**THE PROBLEM:**
Could you copy the data that follows exactly as written, but drop the pictures?

+++ DATA BELOW

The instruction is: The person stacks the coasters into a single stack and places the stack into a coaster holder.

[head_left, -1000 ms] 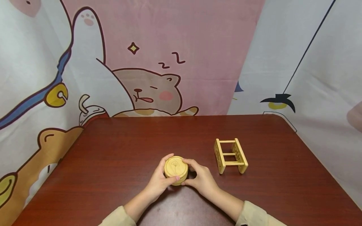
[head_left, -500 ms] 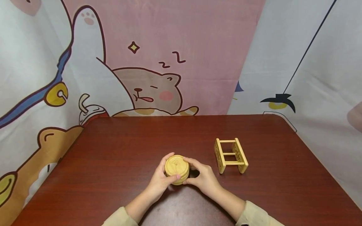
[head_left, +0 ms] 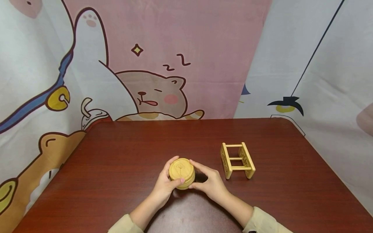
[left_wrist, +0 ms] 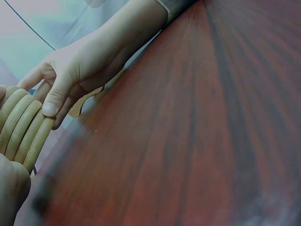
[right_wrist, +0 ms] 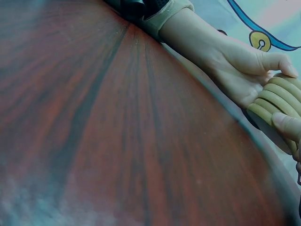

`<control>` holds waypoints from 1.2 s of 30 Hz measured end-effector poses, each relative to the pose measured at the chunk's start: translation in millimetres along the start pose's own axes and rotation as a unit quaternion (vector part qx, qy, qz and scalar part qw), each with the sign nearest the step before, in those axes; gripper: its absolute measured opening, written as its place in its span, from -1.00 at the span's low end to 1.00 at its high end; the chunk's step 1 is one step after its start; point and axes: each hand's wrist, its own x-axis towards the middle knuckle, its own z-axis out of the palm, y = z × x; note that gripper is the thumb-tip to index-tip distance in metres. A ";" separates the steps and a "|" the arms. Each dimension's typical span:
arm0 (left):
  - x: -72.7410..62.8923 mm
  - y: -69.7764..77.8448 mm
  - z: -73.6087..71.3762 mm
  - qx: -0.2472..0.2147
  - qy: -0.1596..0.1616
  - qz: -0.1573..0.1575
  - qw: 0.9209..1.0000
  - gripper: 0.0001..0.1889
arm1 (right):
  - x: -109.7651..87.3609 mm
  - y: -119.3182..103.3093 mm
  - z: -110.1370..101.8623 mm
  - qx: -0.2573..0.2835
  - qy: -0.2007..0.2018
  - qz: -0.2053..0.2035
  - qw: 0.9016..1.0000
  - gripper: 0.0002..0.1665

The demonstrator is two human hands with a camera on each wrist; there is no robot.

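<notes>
A stack of several round pale wooden coasters (head_left: 181,170), the top one engraved with a ginkgo leaf, is held between both hands near the table's middle. My left hand (head_left: 164,183) grips its left side, thumb over the top edge and fingers round the far side. On the right, my right hand (head_left: 212,184) pinches the stack between thumb at the near side and fingers at the far side. In the left wrist view the layered edges of the coasters (left_wrist: 21,125) show, with the right thumb on the lowest. The right wrist view shows the stack (right_wrist: 277,101) tilted above the table.
A small wooden rack (head_left: 237,160) with carved side panels and thin crossbars stands right of the hands. The dark red-brown table (head_left: 131,145) reaches back to a cartoon-printed cloth (head_left: 215,58) hanging behind and at both sides.
The stack has shifted slightly away from the body, and a little more of its right side shows. The right hand's fingers have spread slightly along it. The rack has not moved.
</notes>
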 end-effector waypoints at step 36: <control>21.6 6.3 37.1 -0.196 0.055 0.010 0.979 -0.24 | 6.9 -34.3 -8.1 0.068 0.100 0.003 0.993 -0.18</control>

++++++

**ANSWER TO THIS PROBLEM:**
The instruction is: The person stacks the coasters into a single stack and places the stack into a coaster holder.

[head_left, -1000 ms] 
[head_left, -500 ms] 
[head_left, +0 ms] 
[left_wrist, +0 ms] 
[right_wrist, +0 ms] 

`<control>` holds waypoints from 1.2 s of 30 Hz measured end-effector poses, each relative to the pose measured at the chunk's start: translation in millimetres along the start pose's own axes and rotation as a unit quaternion (vector part qx, qy, qz and scalar part qw), each with the sign nearest the step before, in those axes; gripper: its absolute measured opening, written as its place in its span, from -1.00 at the span's low end to 1.00 at its high end; the chunk's step 1 is one step after its start; point and axes: each hand's wrist, its own x-axis towards the middle knuckle, its own z-axis out of the palm, y = z × x; note that gripper is the thumb-tip to index-tip distance in metres. A ";" separates the steps and a "|" the arms. Each dimension's typical span:
arm0 (left):
  - x: -72.7410..62.8923 mm
  - y: -69.7764..77.8448 mm
  - z: -73.6087..71.3762 mm
  - qx: -0.2472..0.2147
  - qy: -0.1596..0.1616
  - qz: -0.1573..0.1575
  - qw: 0.9209..1.0000
  - gripper: 0.0001..0.1889
arm1 (right):
  - x: -109.7651..87.3609 mm
  - y: -119.3182..103.3093 mm
  - z: -110.1370..101.8623 mm
  - qx: -0.2573..0.2835
  - qy: -0.2007..0.2018
  - qz: -0.2053..0.2035
  - qw: 0.9016..1.0000
  - gripper: 0.0002..0.1665

The demonstrator is two human hands with a camera on each wrist; there is no robot.

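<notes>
A stack of several round pale wooden coasters (head_left: 181,170), the top one engraved with a ginkgo leaf, is held between both hands near the table's middle. My left hand (head_left: 164,183) grips its left side, thumb over the top edge and fingers round the far side. On the right, my right hand (head_left: 212,184) pinches the stack between thumb at the near side and fingers at the far side. In the left wrist view the layered edges of the coasters (left_wrist: 21,125) show, with the right thumb on the lowest. The right wrist view shows the stack (right_wrist: 277,101) tilted above the table.
A small wooden rack (head_left: 237,160) with carved side panels and thin crossbars stands right of the hands. The dark red-brown table (head_left: 131,145) reaches back to a cartoon-printed cloth (head_left: 215,58) hanging behind and at both sides.
The stack has shifted slightly away from the body, and a little more of its right side shows. The right hand's fingers have spread slightly along it. The rack has not moved.
</notes>
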 end-effector waypoints at step 36: <control>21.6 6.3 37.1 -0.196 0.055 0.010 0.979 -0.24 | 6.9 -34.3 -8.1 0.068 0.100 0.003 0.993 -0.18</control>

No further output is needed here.